=== Section Start ===

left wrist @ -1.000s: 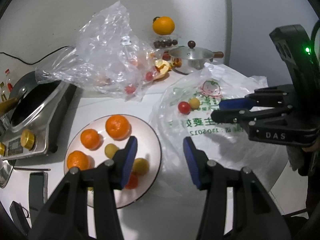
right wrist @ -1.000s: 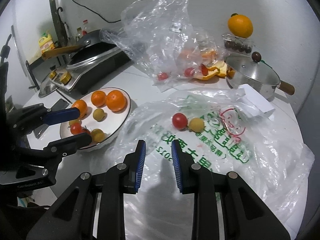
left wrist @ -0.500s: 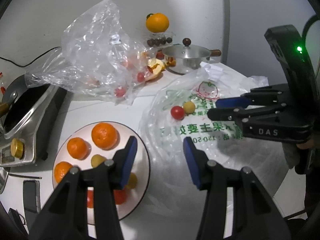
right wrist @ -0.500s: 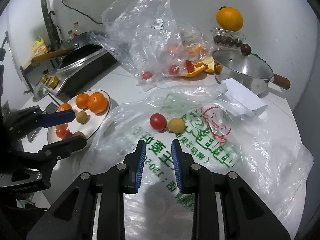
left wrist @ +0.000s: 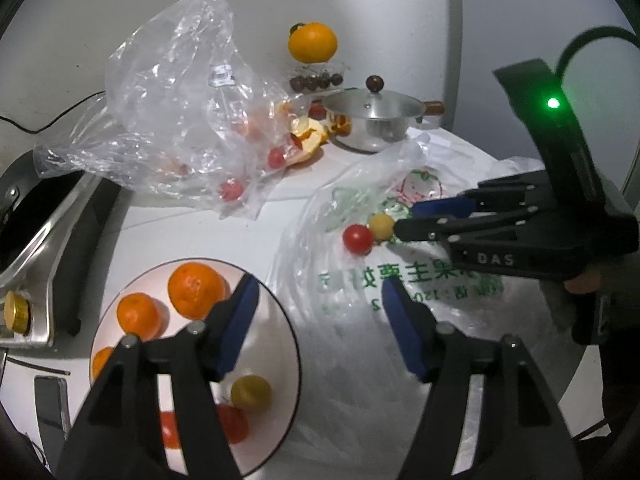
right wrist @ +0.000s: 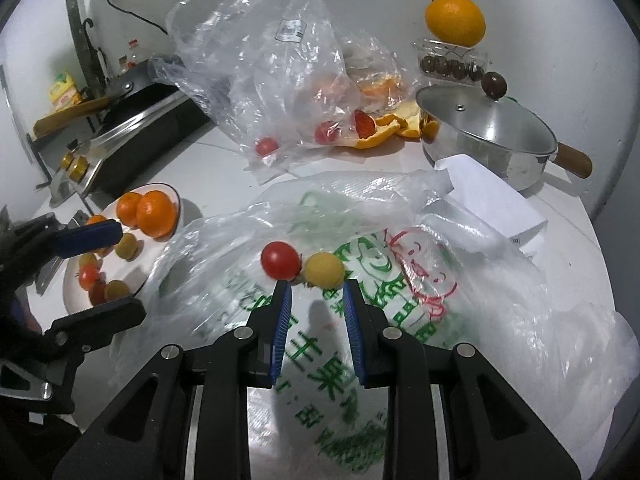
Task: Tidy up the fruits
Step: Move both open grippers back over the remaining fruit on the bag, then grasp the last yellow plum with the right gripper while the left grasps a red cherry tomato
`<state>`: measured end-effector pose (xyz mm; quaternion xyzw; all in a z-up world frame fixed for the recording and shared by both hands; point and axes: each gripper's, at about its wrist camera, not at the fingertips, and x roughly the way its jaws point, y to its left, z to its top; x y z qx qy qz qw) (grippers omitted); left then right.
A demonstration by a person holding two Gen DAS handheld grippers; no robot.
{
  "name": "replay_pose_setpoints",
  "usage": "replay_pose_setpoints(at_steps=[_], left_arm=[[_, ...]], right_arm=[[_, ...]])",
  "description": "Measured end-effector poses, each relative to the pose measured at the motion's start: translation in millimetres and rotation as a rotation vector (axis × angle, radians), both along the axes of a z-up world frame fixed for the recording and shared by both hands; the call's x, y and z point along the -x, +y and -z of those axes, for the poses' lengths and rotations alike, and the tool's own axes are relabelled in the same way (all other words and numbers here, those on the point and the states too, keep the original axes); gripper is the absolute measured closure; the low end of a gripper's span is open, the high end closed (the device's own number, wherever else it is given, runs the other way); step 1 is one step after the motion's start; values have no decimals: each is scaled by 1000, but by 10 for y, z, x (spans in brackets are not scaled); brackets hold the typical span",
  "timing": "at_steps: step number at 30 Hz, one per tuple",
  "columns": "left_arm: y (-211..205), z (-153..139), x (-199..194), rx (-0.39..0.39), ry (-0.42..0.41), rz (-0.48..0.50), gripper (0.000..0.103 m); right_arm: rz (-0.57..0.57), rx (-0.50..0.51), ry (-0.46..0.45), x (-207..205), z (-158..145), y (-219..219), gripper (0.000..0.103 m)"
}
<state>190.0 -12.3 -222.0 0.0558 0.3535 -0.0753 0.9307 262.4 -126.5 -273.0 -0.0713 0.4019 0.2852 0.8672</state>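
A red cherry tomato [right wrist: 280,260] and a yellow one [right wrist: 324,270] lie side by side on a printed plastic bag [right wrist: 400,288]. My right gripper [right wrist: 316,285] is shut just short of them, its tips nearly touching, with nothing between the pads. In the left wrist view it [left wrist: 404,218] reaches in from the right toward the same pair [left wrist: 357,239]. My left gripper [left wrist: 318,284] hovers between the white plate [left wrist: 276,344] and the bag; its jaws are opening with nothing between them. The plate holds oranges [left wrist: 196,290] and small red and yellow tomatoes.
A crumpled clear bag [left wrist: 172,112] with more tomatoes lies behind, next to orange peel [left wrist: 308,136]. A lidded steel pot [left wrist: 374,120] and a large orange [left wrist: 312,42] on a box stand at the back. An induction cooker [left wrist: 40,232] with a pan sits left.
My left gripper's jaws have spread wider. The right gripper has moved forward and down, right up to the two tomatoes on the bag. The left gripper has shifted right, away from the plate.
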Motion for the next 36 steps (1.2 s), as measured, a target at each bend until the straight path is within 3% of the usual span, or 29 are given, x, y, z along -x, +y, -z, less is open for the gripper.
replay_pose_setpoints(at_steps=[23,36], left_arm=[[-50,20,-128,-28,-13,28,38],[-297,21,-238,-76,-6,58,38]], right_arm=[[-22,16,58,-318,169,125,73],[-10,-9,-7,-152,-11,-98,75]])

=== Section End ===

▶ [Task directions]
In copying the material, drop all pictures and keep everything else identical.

▶ [Exercise response]
left wrist @ -1.000s: 
right wrist @ -1.000s: 
left wrist @ -0.500s: 
right wrist @ -0.500s: 
left wrist @ +0.000s: 
right wrist @ +0.000s: 
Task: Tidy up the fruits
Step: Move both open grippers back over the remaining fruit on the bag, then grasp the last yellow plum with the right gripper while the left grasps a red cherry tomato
`<state>`: measured end-effector pose (xyz mm; quaternion xyzw; all in a z-up world frame fixed for the recording and shared by both hands; point and axes: each gripper's, at about its wrist camera, not at the fingertips, and x roughly the way its jaws point, y to its left, z to its top; x y z qx qy qz qw) (grippers omitted); left then right.
A demonstration by a person holding two Gen DAS handheld grippers; no robot.
{
  "name": "replay_pose_setpoints",
  "usage": "replay_pose_setpoints(at_steps=[_], left_arm=[[_, ...]], right_arm=[[_, ...]])",
  "description": "Measured end-effector poses, each relative to the pose measured at the motion's start: translation in millimetres and rotation as a rotation vector (axis × angle, radians), both along the axes of a z-up world frame fixed for the recording and shared by both hands; the call's x, y and z point along the -x, +y and -z of those axes, for the poses' lengths and rotations alike, and the tool's own axes are relabelled in the same way (all other words and numbers here, those on the point and the states too, keep the original axes); gripper is the absolute measured closure; the low end of a gripper's span is open, the high end closed (the device's own number, wherever else it is given, runs the other way); step 1 is one step after the motion's start; values have no decimals: each is scaled by 1000, but by 10 for y, z, x (spans in brackets are not scaled); brackets hold the typical span",
  "timing": "at_steps: step number at 30 Hz, one per tuple",
  "columns": "left_arm: y (-211..205), z (-153..139), x (-199..194), rx (-0.39..0.39), ry (-0.42..0.41), rz (-0.48..0.50), gripper (0.000..0.103 m); right_arm: rz (-0.57..0.57), rx (-0.50..0.51), ry (-0.46..0.45), x (-207..205), z (-158..145), y (-219..219), gripper (0.000..0.103 m)"
}
<state>190.0 -12.3 -222.0 0.0558 0.3535 -0.0753 0.9307 262.4 -126.5 -273.0 -0.0713 0.4019 0.2852 0.8672</state>
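A red cherry tomato [right wrist: 280,260] and a yellow one [right wrist: 324,270] lie side by side on a printed plastic bag [right wrist: 400,288]. My right gripper [right wrist: 316,285] is shut just short of them, its tips nearly touching, with nothing between the pads. In the left wrist view it [left wrist: 404,218] reaches in from the right toward the same pair [left wrist: 357,239]. My left gripper [left wrist: 318,284] hovers between the white plate [left wrist: 276,344] and the bag; its jaws are opening with nothing between them. The plate holds oranges [left wrist: 196,290] and small red and yellow tomatoes.
A crumpled clear bag [left wrist: 172,112] with more tomatoes lies behind, next to orange peel [left wrist: 308,136]. A lidded steel pot [left wrist: 374,120] and a large orange [left wrist: 312,42] on a box stand at the back. An induction cooker [left wrist: 40,232] with a pan sits left.
My left gripper's jaws have spread wider. The right gripper has moved forward and down, right up to the two tomatoes on the bag. The left gripper has shifted right, away from the plate.
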Motion for the next 36 steps (1.2 s), as measured, a target at each bend until the straight path is within 3% of the usual span, or 29 are given, x, y, z along -x, +y, -z, less is open for the gripper.
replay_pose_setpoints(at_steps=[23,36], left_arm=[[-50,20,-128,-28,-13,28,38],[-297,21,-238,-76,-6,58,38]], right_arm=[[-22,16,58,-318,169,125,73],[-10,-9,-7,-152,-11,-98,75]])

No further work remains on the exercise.